I’ve been putting off using Azure Search because I don’t want to have to maintain a search endpoint, but I might end up doing it regardless.
Nice To Haves
There are a few minor things I’d like to have done, though:
I still haven’t pushed out the code to render archives, which has an annoying bug I haven’t had the time (or willpower) to fix because it will eventually force me to break a couple of longstanding abstractions.Update: I decided to not overthink it and just use my old Wiki code to generate archive pages.
- OpenGraph can be improved little further, especially where images are concerned. Adding better image descriptions and the like feels like something I might have some fun doing, so will probably be adding Azure Cognitive Services to my rendering pipeline
- I would love to have the
builderrun as an Azure Function, but there is simply no way I can get
gitto run inside one, and Piku has rendered this kind of service so simple and easy to maintain that I don’t feel the urge to tackle the amount of extra complexity required to work around that.
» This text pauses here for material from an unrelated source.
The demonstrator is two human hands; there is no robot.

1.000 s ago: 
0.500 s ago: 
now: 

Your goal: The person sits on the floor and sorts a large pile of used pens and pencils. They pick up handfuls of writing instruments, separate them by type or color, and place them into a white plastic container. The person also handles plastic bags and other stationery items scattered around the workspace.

Finally, the current codebase could do with a little cleaning up, since it has suffered a bit of feature creep over the years.
It’s relatively small at ~4000 LOC (discounting templating and HTML), but the actual static generator is a ~1000 LOC bolt-on that could be streamlined and blended in a little better, so I’d like to trim the whole thing back into the ~3000 LOC range.
And, in general, I just wish the entire codebase was simpler, for Python is a wonderful language but still lacks the conciseness of LISP–and I would very much like to go back to something like the Hy implementation I had a few years back1.
And yet, replacing Python would be a tall order indeed. There are a few interesting candidates (Janet, Fennel, Clojure, Kotlin and even F#), but none of them have the full range of wonderful libraries I currently rely on.
I do, however, hear the siren call of building something leaner and meaner, so I might do some experiments over summer break.
Not Going To Happen
There are a few things I most definitely won’t be doing, though:
- Building a Docker container (again, Piku has made things so easy to deploy and update that setting up a private registry, a full-blown CI/CD pipeline and whatever else would feel like a chore).
- Getting this to run on Kubernetes (ha!).
- Porting the engine to Rust (I gave it a go and realized that implementing the XML transformation pipelines I have would be a bit of a chore).
So, in essence, things are stable, reliable and with enough headroom and small things to tweak to keep being interesting, but definitely low impact.
I might do a redesign, though. It’s about time to see if there is something else I can do layout-wise (although I do like
Georgia‘s readability and universal reach, and the lack of any unnecessary frills).